TRY IT ▸ The answer should be every line below, retyped exactly.

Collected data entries
= Beginning of Section =

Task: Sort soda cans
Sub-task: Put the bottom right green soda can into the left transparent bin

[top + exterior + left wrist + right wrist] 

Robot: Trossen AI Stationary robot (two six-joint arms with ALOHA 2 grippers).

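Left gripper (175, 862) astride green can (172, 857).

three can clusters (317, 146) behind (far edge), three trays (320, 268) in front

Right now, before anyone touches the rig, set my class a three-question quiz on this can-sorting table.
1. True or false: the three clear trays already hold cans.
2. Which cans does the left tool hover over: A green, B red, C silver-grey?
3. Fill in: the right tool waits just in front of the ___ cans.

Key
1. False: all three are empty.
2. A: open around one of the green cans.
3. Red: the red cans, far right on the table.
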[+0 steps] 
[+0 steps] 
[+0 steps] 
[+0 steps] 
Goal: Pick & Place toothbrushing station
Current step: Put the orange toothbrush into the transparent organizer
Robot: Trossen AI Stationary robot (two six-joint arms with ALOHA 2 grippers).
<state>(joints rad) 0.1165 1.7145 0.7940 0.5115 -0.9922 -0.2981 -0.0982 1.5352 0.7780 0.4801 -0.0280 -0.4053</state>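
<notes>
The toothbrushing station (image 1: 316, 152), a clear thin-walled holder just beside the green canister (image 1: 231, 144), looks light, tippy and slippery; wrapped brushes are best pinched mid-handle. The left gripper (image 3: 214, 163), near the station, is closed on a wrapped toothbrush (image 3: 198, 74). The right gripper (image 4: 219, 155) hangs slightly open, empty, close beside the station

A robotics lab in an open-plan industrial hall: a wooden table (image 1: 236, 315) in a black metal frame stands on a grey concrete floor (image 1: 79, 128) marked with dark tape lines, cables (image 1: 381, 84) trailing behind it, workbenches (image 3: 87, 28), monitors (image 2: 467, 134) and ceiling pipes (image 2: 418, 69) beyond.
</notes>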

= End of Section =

PROBLEM SOLUTION ▸
Task: Sort soda cans
Sub-task: Put the bottom right green soda can into the left transparent bin

[top + exterior + left wrist + right wrist] 

Robot: Trossen AI Stationary robot (two six-joint arms with ALOHA 2 grippers).

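Left gripper (175, 862) astride green can (172, 857).

three can clusters (317, 146) behind (far edge), three trays (320, 268) in front

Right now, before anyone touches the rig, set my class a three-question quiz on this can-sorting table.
1. True or false: the three clear trays already hold cans.
2. Which cans does the left tool hover over: A green, B red, C silver-grey?
3. Fill in: the right tool waits just in front of the ___ cans.

Key
1. False: all three are empty.
2. A: open around one of the green cans.
3. Red: the red cans, far right on the table.
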[+0 steps] 
[+0 steps] 
[+0 steps] 
[+0 steps] 
Goal: Pick & Place toothbrushing station
Current step: Put the orange toothbrush into the transparent organizer
Robot: Trossen AI Stationary robot (two six-joint arms with ALOHA 2 grippers).
<state>(joints rad) 0.1165 1.7145 0.7940 0.5115 -0.9922 -0.2981 -0.0982 1.5352 0.7780 0.4801 -0.0280 -0.4053</state>
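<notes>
The toothbrushing station (image 1: 316, 152), a clear thin-walled holder just beside the green canister (image 1: 231, 144), looks light, tippy and slippery; wrapped brushes are best pinched mid-handle. The left gripper (image 3: 214, 163), near the station, is closed on a wrapped toothbrush (image 3: 198, 74). The right gripper (image 4: 219, 155) hangs slightly open, empty, close beside the station

A robotics lab in an open-plan industrial hall: a wooden table (image 1: 236, 315) in a black metal frame stands on a grey concrete floor (image 1: 79, 128) marked with dark tape lines, cables (image 1: 381, 84) trailing behind it, workbenches (image 3: 87, 28), monitors (image 2: 467, 134) and ceiling pipes (image 2: 418, 69) beyond.
</notes>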

The answer requires no additions.